In relation to Article 2(2) of the 2004 BIT, which could only cover acts or omissions after the 2004 BIT entered into force, the tribunal found there had been a breach of FET as the claimant remained imprisoned till March 2003 even after his acquittal in June 2002, was subject to a travel ban till June 2005, and his assets remained frozen until October 2006. The claimant's companies' assets continued to be frozen, and he was denied access to the project site. The tribunal held that Egypt had not justified why limitations on the claimant and his investment were not lifted, and that there was no evidence such treatment of an accused person, who had been acquitted, was normal under Egyptian law. That the claimant might have had access to alternative funds or that an inability to travel may not have affected the investment, as Egypt argued, was irrelevant.47

v The PV Investors v. The Kingdom of Spain, Final Award, PCA Case No. 2012-14, 28 February 2020

This was yet another award involving allegations that Spain's reform of its renewable energy sector in 2010–2014 had fallen short of its FET obligations under Article 10(1) of the Energy Charter Treaty.48

Insofar as the FET standard is concerned, the key dispute turned on what legitimate expectations the claimants (comprising 25 corporate entities and one natural person) had in the circumstances, which is encompassed by and protected by a state's FET obligations. These circumstances included Royal Decree (RD) 661/2007, which provided the claimants with economic incentives, and various representations and public statements of Spain, and which the claimants alleged had led to them investing around €2 billion in the Spanish photovoltaic sector.

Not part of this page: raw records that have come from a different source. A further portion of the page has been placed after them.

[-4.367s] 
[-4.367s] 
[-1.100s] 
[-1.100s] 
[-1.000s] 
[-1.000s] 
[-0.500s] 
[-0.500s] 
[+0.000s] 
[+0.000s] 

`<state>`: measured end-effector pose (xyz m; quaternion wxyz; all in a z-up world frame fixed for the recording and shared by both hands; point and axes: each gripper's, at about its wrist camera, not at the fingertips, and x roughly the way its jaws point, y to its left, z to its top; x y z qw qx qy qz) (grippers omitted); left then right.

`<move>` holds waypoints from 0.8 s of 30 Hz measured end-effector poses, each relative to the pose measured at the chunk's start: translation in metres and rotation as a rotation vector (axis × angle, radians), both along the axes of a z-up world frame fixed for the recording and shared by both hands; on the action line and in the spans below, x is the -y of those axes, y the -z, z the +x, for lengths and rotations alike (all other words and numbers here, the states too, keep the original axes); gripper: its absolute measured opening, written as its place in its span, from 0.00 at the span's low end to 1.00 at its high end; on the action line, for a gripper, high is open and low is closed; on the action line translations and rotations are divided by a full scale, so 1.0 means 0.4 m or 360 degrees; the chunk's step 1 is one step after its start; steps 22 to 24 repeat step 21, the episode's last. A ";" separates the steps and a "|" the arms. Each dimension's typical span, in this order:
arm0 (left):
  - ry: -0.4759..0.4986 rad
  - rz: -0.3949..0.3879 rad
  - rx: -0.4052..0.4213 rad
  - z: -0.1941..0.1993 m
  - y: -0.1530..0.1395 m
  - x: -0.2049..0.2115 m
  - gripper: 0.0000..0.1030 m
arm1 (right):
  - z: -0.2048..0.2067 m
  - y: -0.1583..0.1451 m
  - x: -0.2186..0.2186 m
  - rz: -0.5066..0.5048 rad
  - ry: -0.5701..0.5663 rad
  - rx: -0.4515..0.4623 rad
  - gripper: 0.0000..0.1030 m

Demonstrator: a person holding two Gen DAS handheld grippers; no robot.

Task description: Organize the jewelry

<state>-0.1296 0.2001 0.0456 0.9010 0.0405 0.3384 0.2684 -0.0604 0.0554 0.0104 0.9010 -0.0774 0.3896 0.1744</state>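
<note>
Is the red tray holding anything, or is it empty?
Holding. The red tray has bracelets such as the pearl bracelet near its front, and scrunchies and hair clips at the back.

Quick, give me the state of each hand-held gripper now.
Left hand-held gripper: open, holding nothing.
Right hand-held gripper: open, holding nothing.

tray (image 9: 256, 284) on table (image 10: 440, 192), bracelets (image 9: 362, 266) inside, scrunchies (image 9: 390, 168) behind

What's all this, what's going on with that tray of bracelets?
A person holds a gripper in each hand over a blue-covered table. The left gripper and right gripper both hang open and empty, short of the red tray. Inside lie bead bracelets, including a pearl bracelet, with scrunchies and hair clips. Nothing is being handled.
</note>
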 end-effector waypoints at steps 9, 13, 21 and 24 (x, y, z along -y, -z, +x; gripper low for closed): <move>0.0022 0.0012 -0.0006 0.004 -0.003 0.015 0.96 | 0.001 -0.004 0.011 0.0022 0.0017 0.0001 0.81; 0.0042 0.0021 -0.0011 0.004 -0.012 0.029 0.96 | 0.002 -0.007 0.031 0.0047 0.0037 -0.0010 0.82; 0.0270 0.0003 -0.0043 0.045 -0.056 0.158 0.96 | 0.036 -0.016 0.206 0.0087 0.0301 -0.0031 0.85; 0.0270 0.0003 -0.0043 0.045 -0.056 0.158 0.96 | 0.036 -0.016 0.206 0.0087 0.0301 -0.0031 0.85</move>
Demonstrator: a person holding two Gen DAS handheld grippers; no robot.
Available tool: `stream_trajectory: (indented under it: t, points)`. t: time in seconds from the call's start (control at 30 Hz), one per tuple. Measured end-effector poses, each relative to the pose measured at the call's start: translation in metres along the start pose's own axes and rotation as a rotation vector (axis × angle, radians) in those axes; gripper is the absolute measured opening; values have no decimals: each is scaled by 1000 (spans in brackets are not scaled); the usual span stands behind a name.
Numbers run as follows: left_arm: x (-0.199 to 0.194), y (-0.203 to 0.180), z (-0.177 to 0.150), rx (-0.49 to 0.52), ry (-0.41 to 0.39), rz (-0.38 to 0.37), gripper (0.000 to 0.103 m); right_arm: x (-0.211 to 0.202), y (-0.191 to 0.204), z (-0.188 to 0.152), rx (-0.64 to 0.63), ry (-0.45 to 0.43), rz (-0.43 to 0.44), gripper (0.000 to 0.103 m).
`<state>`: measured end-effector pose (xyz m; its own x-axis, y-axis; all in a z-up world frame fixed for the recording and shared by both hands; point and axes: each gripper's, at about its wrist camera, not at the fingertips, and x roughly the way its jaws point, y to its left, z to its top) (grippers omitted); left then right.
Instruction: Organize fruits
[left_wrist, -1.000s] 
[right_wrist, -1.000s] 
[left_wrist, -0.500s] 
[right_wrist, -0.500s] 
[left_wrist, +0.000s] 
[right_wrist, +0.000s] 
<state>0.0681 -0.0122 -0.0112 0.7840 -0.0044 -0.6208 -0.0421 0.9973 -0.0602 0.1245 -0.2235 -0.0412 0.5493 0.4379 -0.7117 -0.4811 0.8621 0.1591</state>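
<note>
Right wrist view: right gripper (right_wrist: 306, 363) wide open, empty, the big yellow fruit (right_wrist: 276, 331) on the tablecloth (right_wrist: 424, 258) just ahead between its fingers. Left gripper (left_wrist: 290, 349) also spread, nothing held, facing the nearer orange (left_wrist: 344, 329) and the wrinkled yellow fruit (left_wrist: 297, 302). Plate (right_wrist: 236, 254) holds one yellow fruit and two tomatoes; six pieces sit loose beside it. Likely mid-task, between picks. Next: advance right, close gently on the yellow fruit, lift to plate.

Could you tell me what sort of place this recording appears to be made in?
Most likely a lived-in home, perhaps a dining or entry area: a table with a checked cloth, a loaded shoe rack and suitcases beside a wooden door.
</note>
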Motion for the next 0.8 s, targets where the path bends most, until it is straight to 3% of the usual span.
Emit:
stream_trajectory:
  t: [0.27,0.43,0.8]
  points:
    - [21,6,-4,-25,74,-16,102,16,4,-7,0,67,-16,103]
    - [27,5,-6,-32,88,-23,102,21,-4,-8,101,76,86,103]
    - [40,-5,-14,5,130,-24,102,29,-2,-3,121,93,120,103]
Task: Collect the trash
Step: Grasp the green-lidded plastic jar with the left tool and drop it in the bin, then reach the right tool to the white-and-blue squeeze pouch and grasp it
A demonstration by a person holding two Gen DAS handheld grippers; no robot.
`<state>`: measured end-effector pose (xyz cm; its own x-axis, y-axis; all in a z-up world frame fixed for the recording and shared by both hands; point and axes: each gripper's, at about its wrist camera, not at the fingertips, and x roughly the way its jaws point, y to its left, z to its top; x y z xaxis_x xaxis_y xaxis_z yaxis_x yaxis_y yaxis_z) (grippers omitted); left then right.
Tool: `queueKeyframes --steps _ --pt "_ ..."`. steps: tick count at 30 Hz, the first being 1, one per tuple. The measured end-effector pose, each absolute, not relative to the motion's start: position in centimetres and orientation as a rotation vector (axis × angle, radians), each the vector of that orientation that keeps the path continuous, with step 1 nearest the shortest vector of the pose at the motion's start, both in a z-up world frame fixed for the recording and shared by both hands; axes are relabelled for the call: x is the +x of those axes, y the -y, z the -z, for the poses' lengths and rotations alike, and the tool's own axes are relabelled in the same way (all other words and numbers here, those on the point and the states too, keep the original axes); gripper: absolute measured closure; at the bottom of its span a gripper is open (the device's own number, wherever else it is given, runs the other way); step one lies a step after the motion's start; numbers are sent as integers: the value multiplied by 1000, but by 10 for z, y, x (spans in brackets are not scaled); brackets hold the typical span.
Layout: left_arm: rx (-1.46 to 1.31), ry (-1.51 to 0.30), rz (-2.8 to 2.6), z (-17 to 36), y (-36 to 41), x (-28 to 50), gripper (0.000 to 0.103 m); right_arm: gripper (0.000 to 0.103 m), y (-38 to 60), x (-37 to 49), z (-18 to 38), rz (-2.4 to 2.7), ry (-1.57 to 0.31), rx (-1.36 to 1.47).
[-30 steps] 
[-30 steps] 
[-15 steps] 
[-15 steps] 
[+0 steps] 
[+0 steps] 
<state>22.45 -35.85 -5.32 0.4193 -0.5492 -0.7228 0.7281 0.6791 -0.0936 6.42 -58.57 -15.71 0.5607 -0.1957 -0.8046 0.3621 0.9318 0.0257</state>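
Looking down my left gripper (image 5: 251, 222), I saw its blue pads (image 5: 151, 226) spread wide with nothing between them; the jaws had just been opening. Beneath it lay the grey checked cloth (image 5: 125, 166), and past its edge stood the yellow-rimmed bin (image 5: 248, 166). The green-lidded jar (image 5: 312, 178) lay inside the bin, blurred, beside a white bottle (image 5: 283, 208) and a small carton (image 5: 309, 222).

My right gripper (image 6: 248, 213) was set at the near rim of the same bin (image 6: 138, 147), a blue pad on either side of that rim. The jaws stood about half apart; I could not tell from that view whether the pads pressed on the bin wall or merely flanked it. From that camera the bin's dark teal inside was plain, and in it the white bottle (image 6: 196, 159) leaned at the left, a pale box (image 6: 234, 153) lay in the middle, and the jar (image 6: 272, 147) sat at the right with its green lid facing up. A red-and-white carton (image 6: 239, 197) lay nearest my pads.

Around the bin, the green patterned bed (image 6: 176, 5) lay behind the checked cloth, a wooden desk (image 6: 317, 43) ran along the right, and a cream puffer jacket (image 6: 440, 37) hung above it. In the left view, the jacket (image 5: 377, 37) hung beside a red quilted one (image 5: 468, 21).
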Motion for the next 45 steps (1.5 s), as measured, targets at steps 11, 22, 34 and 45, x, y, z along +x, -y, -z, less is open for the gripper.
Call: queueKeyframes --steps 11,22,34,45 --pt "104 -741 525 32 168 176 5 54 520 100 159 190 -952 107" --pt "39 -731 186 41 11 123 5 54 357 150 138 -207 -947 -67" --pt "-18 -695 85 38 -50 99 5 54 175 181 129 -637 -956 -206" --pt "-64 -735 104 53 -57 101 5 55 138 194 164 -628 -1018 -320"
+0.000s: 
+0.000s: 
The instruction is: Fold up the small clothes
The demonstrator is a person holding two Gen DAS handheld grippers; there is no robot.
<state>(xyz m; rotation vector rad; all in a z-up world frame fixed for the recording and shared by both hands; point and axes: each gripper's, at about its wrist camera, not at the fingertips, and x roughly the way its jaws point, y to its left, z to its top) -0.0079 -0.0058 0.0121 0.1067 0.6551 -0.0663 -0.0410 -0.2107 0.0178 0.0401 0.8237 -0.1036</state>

In summary, the claimants had advanced two alternative positions. Their primary position was that Spain's reforms had frustrated their reasonable and legitimate expectation that the incentives set out in RD 661/2007 would remain for the lifetime of their plants.49 In the alternative, the claimants argued that there was at least a legitimate expectation that they were entitled to a reasonable rate of return, and Spain's conduct had caused their return to fall short of this.50

The award rendered by the majority found, having considered awards from earlier-concluded arbitrations on similar claims against Spain, that the claimants could only have legitimately expected to receive a reasonable return on their investments (i.e., the alternative position), and Spain had frustrated this with respect to 10 of the claimants (and due to pay €91.1 million in total). In this regard, the following points bear mention with respect to the nature of the legitimate expectations found by the tribunal:

  1. First, the majority found that the cardinal principle of the entire Spanish regulatory framework was only that of 'reasonable profitability or the guarantee of a reasonable rate of return for investors [such as the claimants'.51 This included the 'legislative centerpiece' of the regulatory framework (i.e., Spain's Law 54/1997 on the Electricity Sector) and also RD 661/2007 itself, which 'stressed the principle of reasonable profitability' in its preamble (and which the claimants sought to rely on).52
  2. Second, the majority specifically disagreed with the claimants' argument that Spain had provided stabilisation commitments in RD 661/2007 elsewhere. In particular, while the claimants had tried to rely on Article 44.3 of RD 661/2007 as a stabilisation commitment,53 the majority found that the mere statement in Article 44.3 that 'that certain revisions that may occur in the future under that decree would not affect existing installations' was not a guarantee by Spain that future legislative or regulatory changes would not affect investments.54 This was because: (1) changes in the regulatory framework since its inception in 1997 made it evident to any reasonable operator in the photovoltaic sector that it was subject to evolving technological and economic circumstances; and (2) the reasonable expectation of such changes was also confirmed by the Spanish Supreme Court in various rulings over the years.55
  3. Last, and bearing in mind that the entire Spanish regulatory framework only gave rise to an expectation of reasonable profitability, the majority found that the other alleged representations or assurances by Spain did not change the position that was evident from the regulatory framework (especially because such entities were not empowered to change the regulatory framework).56

Interestingly, the dissenting arbitrator disagreed with the majority on the nature of the legitimate expectations which ought to have been found, and consequently the amount Spain ought to have been ordered to pay (i.e., up to €540.9 million more).57 In this regard, the dissenting arbitrator noted that the majority's decision was inconsistent with the line of 11 of 18 earlier known awards involving the same treaty, same respondent state (i.e., Spain), and same measures which: (1) found for the claimants in those cases on the basis of the equivalent of the primary claim here (i.e., a legitimate expectation that the incentives set out in RD 661/2007 would remain for the lifetime of their plants); and (2) he held were not credibly distinguishable from the present case.58 The dissenting arbitrator also found that the remaining seven of those 18 known awards were distinguishable, whether on the basis of them involving investments in different renewable energy sectors, or with different material times being considered, or otherwise.59

This award, the concurring and dissenting opinion, as well as the line of earlier awards referred to, is yet another example of how the consideration of breaches of FET can be a risky exercise: different tribunals (or even different persons on the same tribunal) can take different views on similar factual circumstances.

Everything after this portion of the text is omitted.